**Work to complete:** Return exactly the lines of the records below, starting at the line that contains "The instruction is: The" and ending at the line that contains "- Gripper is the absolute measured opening", with both of those lines kept.

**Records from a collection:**
■ ■ ■ ■
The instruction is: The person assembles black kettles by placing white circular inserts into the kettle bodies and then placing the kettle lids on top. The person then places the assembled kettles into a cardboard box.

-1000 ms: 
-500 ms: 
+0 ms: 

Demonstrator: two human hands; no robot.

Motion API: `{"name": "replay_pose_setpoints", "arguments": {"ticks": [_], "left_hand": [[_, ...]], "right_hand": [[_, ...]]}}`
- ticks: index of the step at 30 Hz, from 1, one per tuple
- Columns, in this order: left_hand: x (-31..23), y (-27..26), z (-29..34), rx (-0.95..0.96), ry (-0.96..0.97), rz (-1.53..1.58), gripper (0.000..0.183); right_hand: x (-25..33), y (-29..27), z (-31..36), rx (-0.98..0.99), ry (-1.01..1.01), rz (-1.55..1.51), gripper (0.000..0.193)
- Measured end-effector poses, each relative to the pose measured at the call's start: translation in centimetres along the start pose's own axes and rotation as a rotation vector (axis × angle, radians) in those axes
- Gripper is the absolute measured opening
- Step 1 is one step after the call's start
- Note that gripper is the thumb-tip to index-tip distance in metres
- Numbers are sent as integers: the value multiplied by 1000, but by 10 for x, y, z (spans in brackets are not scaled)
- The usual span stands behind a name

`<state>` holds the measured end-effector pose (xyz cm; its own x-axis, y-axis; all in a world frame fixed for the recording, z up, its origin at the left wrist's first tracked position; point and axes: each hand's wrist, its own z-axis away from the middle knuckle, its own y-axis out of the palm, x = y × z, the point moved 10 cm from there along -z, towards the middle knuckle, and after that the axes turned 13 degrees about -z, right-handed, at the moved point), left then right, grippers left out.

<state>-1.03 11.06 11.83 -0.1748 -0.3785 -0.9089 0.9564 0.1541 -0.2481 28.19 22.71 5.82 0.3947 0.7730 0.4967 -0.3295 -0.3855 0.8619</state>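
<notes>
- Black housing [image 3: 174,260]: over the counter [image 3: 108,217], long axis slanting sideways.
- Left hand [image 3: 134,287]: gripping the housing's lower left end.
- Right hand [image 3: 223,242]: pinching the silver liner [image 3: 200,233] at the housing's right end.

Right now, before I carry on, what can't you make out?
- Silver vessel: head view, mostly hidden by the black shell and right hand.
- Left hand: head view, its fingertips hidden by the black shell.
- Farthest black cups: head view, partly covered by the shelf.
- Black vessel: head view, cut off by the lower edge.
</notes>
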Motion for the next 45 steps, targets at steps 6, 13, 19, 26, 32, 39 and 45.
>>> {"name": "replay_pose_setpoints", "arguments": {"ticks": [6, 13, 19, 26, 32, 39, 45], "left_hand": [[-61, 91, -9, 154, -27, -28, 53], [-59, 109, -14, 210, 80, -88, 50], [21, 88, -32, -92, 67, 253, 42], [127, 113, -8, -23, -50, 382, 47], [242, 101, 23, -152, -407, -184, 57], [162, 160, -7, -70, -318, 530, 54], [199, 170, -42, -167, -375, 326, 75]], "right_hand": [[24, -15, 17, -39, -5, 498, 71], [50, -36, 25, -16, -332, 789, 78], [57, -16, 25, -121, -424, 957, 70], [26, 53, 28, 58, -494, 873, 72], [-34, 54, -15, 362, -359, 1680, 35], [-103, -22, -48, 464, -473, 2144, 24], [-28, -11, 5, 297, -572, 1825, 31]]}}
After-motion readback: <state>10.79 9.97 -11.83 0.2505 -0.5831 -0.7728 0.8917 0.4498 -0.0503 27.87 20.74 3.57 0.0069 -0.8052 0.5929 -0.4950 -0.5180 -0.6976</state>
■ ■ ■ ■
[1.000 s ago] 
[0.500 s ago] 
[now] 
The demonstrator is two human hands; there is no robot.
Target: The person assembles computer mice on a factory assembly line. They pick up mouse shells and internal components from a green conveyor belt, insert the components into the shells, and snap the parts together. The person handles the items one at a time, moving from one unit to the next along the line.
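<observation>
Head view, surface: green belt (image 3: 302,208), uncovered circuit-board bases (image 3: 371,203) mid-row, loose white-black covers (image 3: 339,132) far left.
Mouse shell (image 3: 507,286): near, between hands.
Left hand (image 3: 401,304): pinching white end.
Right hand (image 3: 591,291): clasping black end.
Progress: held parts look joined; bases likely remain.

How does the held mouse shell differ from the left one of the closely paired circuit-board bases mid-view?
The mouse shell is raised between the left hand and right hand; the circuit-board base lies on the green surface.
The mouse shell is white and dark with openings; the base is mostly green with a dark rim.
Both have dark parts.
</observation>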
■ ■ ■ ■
**Solution below:**
The instruction is: The person assembles black kettles by placing white circular inserts into the kettle bodies and then placing the kettle lids on top. The person then places the assembled kettles into a cardboard box.

-1000 ms: 
-500 ms: 
+0 ms: 

Demonstrator: two human hands; no robot.

Motion API: `{"name": "replay_pose_setpoints", "arguments": {"ticks": [_], "left_hand": [[_, ...]], "right_hand": [[_, ...]]}}`
- ticks: index of the step at 30 Hz, from 1, one per tuple
- Columns, in this order: left_hand: x (-31..23), y (-27..26), z (-29..34), rx (-0.95..0.96), ry (-0.96..0.97), rz (-1.53..1.58), gripper (0.000..0.183); right_hand: x (-25..33), y (-29..27), z (-31..36), rx (-0.98..0.99), ry (-1.01..1.01), rz (-1.55..1.51), gripper (0.000..0.193)
- Measured end-effector poses, each relative to the pose measured at the call's start: translation in centimetres along the start pose's own axes and rotation as a rotation vector (axis × angle, radians) in those axes
- Gripper is the absolute measured opening

This is the complete answer to the exercise.